About five years ago, after retiring as a theatre history teacher at Capilano University, Penny Connell moved to the Sunshine Coast and right next door to a quilter.

The two struck a friendship and soon Connell was stitching up with the Moon Crazies quilt group. "I have always been interested in art," she said. "I really took to it. It's extremely rewarding."

A year later, she joined Quilters Out of Bounds, a club formed by Sunshine Coast Quilters' Guild member Judy Ross whose workshop students a decade earlier wanted to challenge textile arts.

The name - given by member Anne Dickie - fit "because we were experimenting and going on from traditional patterns, methods and materials and doing things that are out of bounds," Connell said.

They took their ideas from painters and sculptors rather than traditional quilters and often challenged themselves with an abstract theme.

Three years ago, they created a project called A Walk in the Forest, inspired by the United Nations' designated Year of the Tree. And their results are now being shown for a month at Port Coquitlam's Leigh Square Community Arts Village.

The exhibit, which has been displayed at the Sunshine Coast Quilters' Guild Show, depicts trees, leaves, roots, flowers and other greenery. The forest "is our natural environment on the Sunshine Coast. We all love it," Connell said.
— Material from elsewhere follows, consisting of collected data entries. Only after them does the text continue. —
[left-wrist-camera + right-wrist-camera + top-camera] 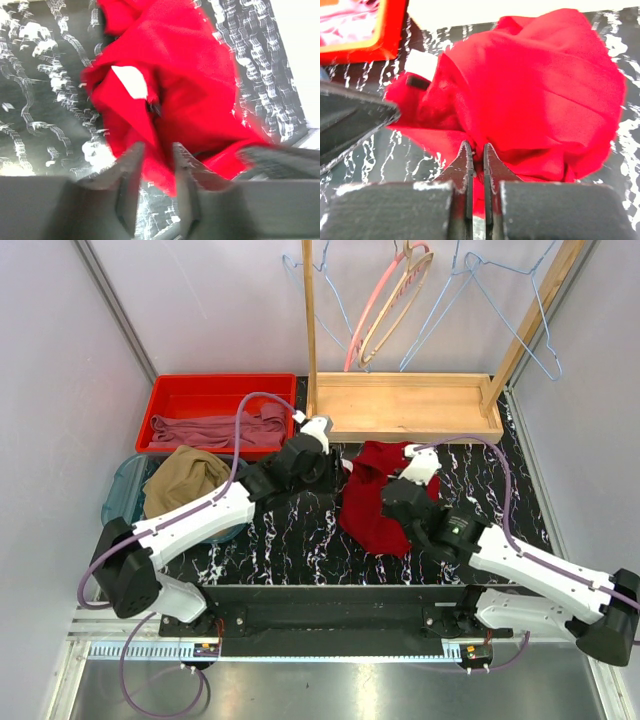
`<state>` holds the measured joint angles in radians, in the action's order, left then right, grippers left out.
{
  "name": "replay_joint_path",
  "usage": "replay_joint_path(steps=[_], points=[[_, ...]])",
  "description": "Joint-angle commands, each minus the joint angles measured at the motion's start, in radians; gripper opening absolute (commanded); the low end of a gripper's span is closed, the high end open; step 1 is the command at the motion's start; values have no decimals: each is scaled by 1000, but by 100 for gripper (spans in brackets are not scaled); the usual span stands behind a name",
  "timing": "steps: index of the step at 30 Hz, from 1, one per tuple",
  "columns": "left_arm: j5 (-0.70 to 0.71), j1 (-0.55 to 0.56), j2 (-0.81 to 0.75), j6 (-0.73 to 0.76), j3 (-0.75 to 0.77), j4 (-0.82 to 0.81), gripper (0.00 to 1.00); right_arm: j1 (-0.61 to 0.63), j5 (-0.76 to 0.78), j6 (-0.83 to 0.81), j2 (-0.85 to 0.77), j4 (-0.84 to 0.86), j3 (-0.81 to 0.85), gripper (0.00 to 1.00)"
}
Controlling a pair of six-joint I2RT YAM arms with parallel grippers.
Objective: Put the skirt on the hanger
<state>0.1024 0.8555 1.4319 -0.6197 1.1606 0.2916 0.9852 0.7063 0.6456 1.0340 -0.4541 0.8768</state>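
The skirt [183, 478] is lying bunched in the clear bin [118, 490] at the far left, and neither arm is touching it, so the hanging step looks not yet begun. Both arms are instead working on the dark red garment [375, 505] on the marble table [290, 540]. The left gripper [157, 152] is standing partly open at the garment's edge, with a tip of red cloth hanging between its fingers but not pinched. The right gripper [476, 150] is pinching a fold of the same garment, its jaws nearly together. The hanger [430, 325] is hanging on the wooden rack [400, 405] at the back right. The next move is probably calling for setting the red cloth aside, then reaching left for the skirt's waist
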Motion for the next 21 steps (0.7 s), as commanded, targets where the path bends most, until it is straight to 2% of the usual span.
replay_joint_path(steps=[1,5,8,16,21], points=[[13,-13,-71,106,-111,-2,52,-5,145,89,-66,-136,13,0],[17,-13,-148,109,-215,-49,70,-11,156,175,-103,-222,-25,0],[23,-13,-192,107,-286,-117,75,-16,147,222,-123,-268,-58,0],[112,-13,-140,81,-247,-166,80,-16,-47,357,-186,-336,-196,0],[143,-13,21,54,-126,-143,81,-14,5,574,-230,-503,-222,0]])
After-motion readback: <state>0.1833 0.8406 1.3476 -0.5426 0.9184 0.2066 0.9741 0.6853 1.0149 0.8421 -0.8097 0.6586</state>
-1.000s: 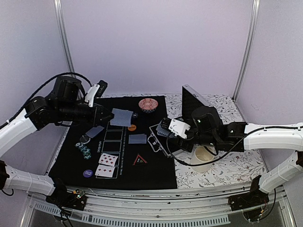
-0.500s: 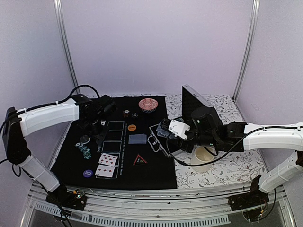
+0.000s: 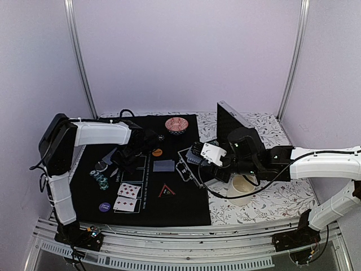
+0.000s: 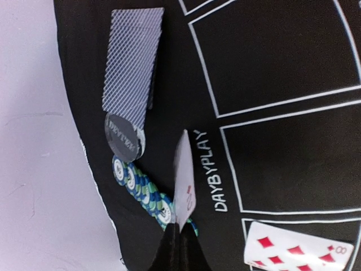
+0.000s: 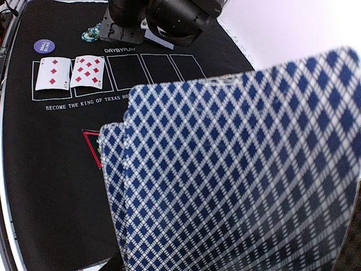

Of the dozen or so members, 10 of them are exhibiting more than 60 pieces in different shapes and sizes; the main show has 22 quilts representing a hanging forest, she said.

Quilters Out of Bounds picked Leigh Square for its display after the it was recommended by Sechelt quilter Pat Crucil, who had her quilting craft at the PoCo facility last year.

Connell encourages the public to view Quilters Out of Bound's work. "We're a cutting-edge group so people interested in the textile arts would enjoy it," she said.

A Walk in the Forest can be seen until Aug. 19 at the Leigh Square Community Arts Village (located behind PoCo city hall).